Avant l’œuvre elle-même – qui pour les besoins de la cause change de matière, puisque Giacometti n’a que très rarement travaillé la pierre – la figure de l’homme apparaît comme intempestive, cristallisant le rattachement de Giacometti à une préhistoire de l’art. L’homme des cavernes de Sartre devient chez Leiris un cannibale : « Dans le visage point trop mobile et sous la couronne de cheveux crépus un rire de cannibale, souvent, découvre largement la dentition »1523. D’autant plus que son origine montagnarde appelle à enrichir l’imagerie minérale proposée par Sartre : « Origine suisse italienne de Giacometti. Sa familiarité professionnelle avec le minéral explique peut-être pourquoi il semble être taillé dans un roc »1524. Beauvoir évoque encore le « beau visage minéral »1525 du sculpteur alors que Francis Ponge voit en lui « un rocher » :

‘Giacometti est étonnamment gris et caverneux, crevassé, ridé, et hirsute, et large […]. Sorte de rocher gris et large, hirsute, horripilé, terrifié ; terrifié par sa force, sa dureté, terrifié par […] les apparitions de formes grêles et menaçantes autour de lui1526.’
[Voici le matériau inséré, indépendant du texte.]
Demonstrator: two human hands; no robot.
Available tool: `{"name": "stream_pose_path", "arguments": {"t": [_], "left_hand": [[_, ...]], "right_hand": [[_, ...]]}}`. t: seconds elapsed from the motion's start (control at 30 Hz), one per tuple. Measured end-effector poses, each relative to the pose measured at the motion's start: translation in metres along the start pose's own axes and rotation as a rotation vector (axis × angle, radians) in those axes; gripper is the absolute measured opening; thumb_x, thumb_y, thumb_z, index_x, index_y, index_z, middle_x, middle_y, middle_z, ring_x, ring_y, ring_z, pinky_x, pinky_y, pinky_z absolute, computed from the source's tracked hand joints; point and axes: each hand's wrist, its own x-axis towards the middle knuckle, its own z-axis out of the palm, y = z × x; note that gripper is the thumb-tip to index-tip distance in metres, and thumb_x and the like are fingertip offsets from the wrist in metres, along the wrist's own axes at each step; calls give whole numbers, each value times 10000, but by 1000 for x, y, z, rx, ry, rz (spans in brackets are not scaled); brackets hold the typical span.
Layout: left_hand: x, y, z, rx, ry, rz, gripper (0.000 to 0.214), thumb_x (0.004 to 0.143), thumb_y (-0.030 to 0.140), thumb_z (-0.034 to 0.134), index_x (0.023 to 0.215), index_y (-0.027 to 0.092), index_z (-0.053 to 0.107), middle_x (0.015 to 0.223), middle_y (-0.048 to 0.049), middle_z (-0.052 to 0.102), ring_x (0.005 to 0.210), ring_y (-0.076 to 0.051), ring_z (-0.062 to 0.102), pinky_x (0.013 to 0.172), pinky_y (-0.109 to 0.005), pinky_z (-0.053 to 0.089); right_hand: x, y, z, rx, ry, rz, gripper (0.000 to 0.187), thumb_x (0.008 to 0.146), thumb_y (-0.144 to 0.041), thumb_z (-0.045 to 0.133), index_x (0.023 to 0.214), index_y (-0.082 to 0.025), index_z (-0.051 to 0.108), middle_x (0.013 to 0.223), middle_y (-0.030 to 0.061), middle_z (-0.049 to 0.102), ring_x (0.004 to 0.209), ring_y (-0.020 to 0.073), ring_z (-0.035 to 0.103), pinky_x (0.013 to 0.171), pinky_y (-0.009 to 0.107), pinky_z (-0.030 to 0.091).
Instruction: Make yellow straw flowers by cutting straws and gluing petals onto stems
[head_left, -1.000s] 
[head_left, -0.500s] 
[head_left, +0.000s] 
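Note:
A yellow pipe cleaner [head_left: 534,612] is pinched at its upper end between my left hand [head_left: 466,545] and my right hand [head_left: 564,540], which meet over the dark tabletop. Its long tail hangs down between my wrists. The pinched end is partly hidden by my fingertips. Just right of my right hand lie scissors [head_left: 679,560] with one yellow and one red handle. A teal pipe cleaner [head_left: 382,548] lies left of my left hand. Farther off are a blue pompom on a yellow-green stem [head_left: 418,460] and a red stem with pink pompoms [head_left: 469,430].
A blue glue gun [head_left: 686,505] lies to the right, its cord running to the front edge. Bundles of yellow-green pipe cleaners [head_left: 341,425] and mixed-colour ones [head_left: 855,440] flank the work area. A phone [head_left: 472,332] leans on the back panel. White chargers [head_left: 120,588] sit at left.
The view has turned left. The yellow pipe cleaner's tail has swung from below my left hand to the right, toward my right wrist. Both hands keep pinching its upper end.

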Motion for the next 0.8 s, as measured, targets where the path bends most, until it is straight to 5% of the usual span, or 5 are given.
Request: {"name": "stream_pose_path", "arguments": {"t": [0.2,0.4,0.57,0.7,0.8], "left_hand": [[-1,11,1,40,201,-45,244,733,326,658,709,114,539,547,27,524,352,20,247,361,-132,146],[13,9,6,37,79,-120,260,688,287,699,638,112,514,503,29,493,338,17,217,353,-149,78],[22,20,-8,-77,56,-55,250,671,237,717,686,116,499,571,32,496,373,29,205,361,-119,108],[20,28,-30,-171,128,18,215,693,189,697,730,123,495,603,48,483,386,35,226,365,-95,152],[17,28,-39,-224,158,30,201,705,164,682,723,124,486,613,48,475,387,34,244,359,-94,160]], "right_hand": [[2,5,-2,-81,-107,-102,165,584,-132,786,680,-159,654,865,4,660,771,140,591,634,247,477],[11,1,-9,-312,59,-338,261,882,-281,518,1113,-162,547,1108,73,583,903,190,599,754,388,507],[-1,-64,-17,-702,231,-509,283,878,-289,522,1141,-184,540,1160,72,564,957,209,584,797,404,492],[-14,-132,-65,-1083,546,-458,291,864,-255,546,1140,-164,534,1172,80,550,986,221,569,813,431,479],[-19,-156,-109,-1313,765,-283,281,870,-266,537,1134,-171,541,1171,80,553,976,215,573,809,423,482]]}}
Au rocher s’ajoute l’image du cyclope autour de laquelle se construit le texte publié en 1951 dans Cahiers d’art, mais un petit débat intertextuel oppose Ponge à Leiris à quelques années de distance, Leiris ne trouvant à Giacometti « rien d’oursin » mais plutôt quelques traits caprins1527, alors que Ponge ne balance pas à lui reconnaître franchement « de l’ours et du montreur d’ours » autant que « de l’Homme des bois »1528.

Nous avons vu Sartre convoquer dans le sillage de Balzac la métaphore alchimique pour rendre compte de la quête unitaire de Giacometti. Il faut alors préciser que cette quête unitaire n’est qu’une des conséquences de sa décision de coller à ses perceptions : la figure humaine nous apparaît comme une unité qu’il faut trouver un moyen de rendre en sculpture. Quant au geste lui-même qui bouleverse la sculpture, il trouve pour l’exprimer des métaphores qui sont celles des grands tours de force de la connaissance. La naissance d’une sculpture phénoménologique qui permet à Giacometti d’atteindre l’absolu en acceptant d’emblée la relativité est qualifiée par Sartre de « révolution copernicienne ». La sculpture quitte l’orbite illusoire de l’être pour se focaliser sur l’apparaître :

‘Telle est, je crois, l’espèce de révolution copernicienne que Giacometti a tenté d’introduire dans la sculpture. Avant lui on croyait sculpter de l’être et cet absolu s’effondrait en une infinité d’apparences. Il a choisi de sculpter l’apparence située et il s’est révélé que par elle on atteignait à l’absolu1529.’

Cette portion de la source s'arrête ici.